REQUIRED ACTION
Go through the lines below and copy each one that holds the string "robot".

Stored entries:
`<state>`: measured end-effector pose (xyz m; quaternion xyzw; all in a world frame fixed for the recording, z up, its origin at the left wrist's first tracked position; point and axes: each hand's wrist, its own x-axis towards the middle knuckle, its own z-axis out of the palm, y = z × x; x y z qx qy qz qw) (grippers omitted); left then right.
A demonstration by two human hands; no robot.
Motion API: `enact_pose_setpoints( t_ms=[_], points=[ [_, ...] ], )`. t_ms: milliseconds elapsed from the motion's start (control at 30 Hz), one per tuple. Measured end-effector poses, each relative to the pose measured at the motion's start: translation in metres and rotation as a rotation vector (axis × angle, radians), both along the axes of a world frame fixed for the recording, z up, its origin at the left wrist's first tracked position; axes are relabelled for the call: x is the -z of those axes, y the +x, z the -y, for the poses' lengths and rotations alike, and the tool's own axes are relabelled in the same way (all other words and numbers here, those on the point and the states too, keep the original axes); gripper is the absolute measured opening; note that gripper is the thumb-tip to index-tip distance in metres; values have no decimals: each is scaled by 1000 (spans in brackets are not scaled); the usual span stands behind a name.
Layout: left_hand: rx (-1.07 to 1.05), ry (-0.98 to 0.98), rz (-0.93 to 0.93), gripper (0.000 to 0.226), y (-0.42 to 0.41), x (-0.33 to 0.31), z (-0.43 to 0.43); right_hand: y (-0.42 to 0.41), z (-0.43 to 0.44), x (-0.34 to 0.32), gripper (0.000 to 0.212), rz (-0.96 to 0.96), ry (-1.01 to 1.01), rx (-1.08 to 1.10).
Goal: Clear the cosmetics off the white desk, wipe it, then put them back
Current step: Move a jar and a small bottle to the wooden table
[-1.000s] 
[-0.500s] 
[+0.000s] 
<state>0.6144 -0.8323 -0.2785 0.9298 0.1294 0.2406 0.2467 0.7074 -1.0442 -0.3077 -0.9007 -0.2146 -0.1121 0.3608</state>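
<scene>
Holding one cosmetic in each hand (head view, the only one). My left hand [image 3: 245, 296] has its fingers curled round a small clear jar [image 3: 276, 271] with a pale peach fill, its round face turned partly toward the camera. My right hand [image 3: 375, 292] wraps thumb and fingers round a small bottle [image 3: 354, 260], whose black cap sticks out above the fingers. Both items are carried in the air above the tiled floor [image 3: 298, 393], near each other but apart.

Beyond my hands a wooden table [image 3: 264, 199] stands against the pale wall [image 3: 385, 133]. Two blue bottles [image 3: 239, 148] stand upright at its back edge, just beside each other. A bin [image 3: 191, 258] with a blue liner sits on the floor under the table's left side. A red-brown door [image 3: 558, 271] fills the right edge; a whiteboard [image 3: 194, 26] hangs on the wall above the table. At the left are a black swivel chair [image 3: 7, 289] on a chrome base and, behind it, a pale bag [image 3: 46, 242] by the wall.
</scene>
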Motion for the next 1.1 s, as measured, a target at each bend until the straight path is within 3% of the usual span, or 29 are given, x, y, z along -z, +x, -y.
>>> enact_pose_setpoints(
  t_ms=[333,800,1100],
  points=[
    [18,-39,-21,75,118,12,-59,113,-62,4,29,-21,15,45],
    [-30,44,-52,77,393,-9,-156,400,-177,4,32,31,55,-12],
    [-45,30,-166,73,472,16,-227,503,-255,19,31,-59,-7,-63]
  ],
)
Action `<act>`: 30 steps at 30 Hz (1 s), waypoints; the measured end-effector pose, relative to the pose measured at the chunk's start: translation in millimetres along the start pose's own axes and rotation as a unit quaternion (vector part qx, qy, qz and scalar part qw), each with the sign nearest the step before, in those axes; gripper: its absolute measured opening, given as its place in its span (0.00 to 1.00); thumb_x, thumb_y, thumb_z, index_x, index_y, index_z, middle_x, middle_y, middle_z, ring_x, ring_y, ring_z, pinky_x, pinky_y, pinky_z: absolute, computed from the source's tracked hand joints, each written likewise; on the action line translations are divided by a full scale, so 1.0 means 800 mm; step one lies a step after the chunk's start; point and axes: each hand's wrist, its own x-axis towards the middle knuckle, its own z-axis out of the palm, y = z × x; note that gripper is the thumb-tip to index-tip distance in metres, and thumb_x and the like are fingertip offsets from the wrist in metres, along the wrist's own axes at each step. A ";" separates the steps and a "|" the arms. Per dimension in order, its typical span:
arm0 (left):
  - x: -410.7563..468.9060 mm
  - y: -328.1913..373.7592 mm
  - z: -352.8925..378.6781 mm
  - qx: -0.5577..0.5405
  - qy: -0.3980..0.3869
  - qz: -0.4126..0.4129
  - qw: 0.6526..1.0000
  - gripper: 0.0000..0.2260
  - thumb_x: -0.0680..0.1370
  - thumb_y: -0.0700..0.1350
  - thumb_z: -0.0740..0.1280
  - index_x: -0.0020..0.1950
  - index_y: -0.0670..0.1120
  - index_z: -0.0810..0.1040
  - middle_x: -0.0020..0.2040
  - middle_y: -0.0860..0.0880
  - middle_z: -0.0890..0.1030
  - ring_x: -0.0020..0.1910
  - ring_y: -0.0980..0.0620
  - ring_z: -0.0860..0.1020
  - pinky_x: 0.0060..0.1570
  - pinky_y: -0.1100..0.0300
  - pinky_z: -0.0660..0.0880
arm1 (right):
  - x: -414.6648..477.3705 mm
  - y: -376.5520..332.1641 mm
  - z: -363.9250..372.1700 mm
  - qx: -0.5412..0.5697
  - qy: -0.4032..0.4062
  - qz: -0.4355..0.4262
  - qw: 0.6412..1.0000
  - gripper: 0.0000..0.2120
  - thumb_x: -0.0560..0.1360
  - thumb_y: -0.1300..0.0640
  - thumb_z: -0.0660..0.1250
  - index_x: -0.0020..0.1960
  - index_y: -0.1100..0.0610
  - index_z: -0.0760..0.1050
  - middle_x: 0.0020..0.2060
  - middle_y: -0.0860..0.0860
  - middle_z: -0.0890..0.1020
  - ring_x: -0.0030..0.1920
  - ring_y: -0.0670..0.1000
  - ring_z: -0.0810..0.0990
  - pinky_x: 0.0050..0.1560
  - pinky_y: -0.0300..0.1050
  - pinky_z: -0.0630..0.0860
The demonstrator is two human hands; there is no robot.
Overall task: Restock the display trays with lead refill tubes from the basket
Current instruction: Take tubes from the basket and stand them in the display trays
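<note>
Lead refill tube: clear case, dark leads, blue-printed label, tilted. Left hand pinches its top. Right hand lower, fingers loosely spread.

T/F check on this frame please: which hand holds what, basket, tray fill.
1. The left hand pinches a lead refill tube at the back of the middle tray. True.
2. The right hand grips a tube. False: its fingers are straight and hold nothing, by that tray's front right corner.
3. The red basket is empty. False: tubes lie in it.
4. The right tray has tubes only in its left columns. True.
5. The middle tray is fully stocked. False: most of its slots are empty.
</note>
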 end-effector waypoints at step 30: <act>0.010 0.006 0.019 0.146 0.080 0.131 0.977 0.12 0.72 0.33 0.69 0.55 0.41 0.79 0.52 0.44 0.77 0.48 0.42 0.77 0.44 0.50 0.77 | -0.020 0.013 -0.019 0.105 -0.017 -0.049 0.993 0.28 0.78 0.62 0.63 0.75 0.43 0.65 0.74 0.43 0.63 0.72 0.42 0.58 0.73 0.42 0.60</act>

ANSWER AREA
A demonstration by two human hands; no robot.
The demonstrator is two human hands; there is no robot.

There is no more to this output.